Python allows an "if" condition in list comprehensions, e.g.:

[l for l in lines if l.startswith('example')]

This feature is missing in regular "for" loop, so in absence of:

for line in lines if line.startswith('example'):
    statements

one needs to assess the condition in the loop:

for line in lines:
    if line.startswith('example'):
        statements

or to embed the generator expression, like:

for line in [l for l in lines if l.startswith('example')]:
    statements

Is my understanding correct? Is there a better or more pythonic way than ones I listed above to achieve the same result of adding a condition in the for loop?

Please notice "lines" was chosen just as an example, any collection or generator could be there.

like image 381
Pintun Avatar asked Oct 18 '22 22:10

Pintun


2 Answers

Several nice ideas came from other answers and comments, but I think this recent discussion on Python-ideas and its continuation are the best answer to this question.

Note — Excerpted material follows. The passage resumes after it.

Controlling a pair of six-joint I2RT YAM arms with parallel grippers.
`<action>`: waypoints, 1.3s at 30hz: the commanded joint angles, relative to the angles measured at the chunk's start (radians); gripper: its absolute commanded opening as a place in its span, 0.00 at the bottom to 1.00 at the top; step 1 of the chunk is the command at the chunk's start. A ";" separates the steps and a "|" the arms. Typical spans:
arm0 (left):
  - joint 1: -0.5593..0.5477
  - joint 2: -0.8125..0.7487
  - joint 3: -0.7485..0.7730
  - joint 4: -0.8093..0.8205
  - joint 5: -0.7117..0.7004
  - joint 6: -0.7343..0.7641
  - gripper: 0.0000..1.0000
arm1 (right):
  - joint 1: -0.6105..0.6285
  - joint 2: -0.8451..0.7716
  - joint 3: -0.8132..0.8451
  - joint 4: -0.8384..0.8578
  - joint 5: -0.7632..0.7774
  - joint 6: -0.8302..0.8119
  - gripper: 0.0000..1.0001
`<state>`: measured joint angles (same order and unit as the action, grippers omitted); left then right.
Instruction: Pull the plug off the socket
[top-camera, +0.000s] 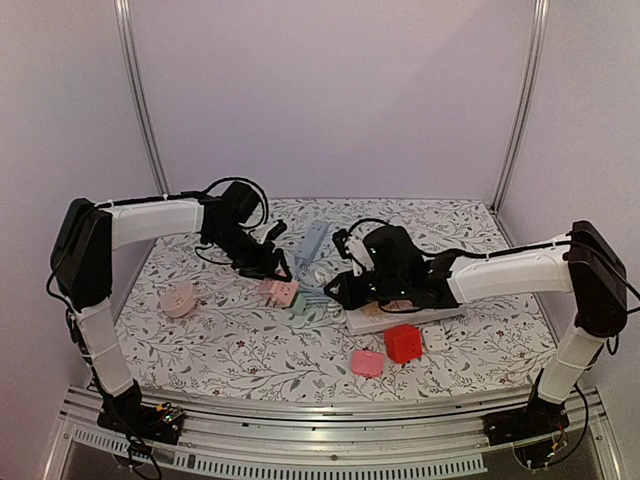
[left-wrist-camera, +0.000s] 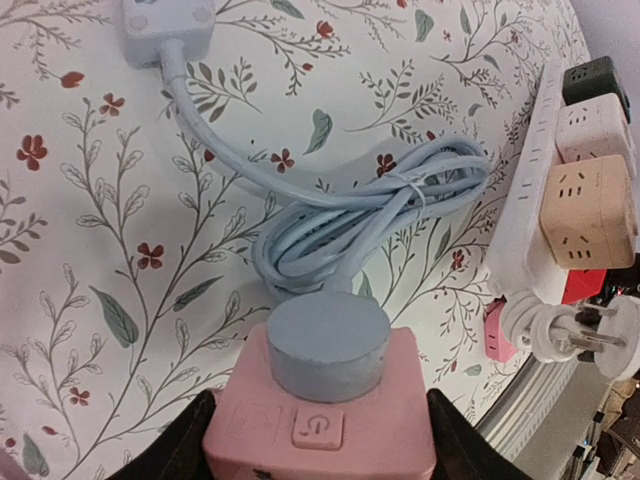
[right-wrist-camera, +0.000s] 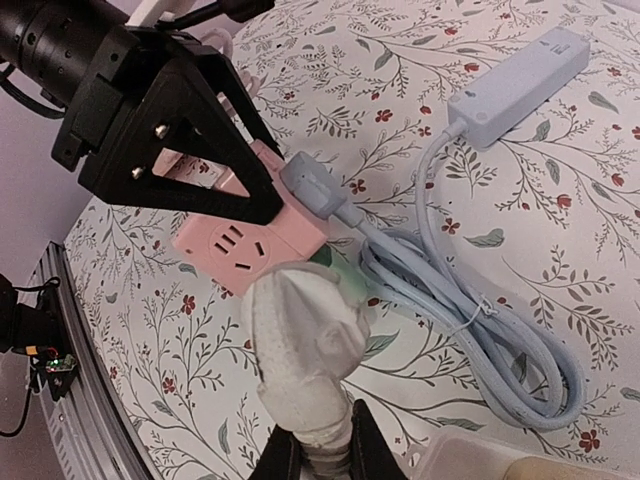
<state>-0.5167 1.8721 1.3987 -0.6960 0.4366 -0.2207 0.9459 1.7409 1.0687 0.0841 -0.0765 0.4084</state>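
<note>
Floral-print cloth covers the table (top-camera: 220, 340), which is enclosed by plain pale walls. Left gripper (left-wrist-camera: 320, 450) is clamped across the pink socket block (left-wrist-camera: 400, 390), one finger on each flank, near the middle of the table; whether the block rests on the cloth cannot be told. A grey-blue round plug (left-wrist-camera: 325, 345) sits fully seated in the block's face beside the power button, with no gap showing between plug and socket. Its light blue cable (left-wrist-camera: 400, 205) lies coiled and tied on the cloth and runs to a blue power strip (right-wrist-camera: 520, 85) farther back. Right gripper (right-wrist-camera: 318, 452) is clenched on a white lumpy piece (right-wrist-camera: 305, 335), whose tip lies just beside the block's lower edge and a green item (right-wrist-camera: 348, 285). No prongs are visible, so whether this piece is a plug, or touches the block, cannot be determined. The right gripper is not on the grey-blue plug. Assessment: bracing of the socket appears done; the extraction is not. Outstanding, in my judgement: a grip on the plug body and a straight pull away from the braced block.
</note>
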 joint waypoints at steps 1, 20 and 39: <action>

To summarize: the idea was already discussed in the past, and the benefits did not seem enough to motivate the syntax change, considering:

  • increased language complexity and impact on learning curve

  • technical changes in all implementations: CPython, Jython, Pypy..

  • possible weird situations that extreme use of the synthax could lead

One point that people seem to highly consider is to avoid bringing Perl-alike complexity that compromise maintainability.

This message and this one nicely summarize possible alternatives (almost already appeared in this page as well) to a compound if-statement in for-loop:

# nested if
for l in lines:
    if l.startswith('example'):
        body

# continue, to put an accent on exceptional case
for l in lines:
    if not l.startswith('example'):
        continue
    body

# hacky way of generator expression
# (better than comprehension as does not store a list)
for l in (l for l in lines if l.startswith('example')):
    body()

# and its named version
def gen(lines):
    return (l for l in lines if l.startswith('example'))
for line in gen(lines):
    body

# functional style
for line in filter(lambda l: l.startswith('example'), lines):
    body()
like image 56
Pintun Avatar answered Oct 21 '22 01:10

Pintun


Maybe not Pythonic, but you could filter the lines.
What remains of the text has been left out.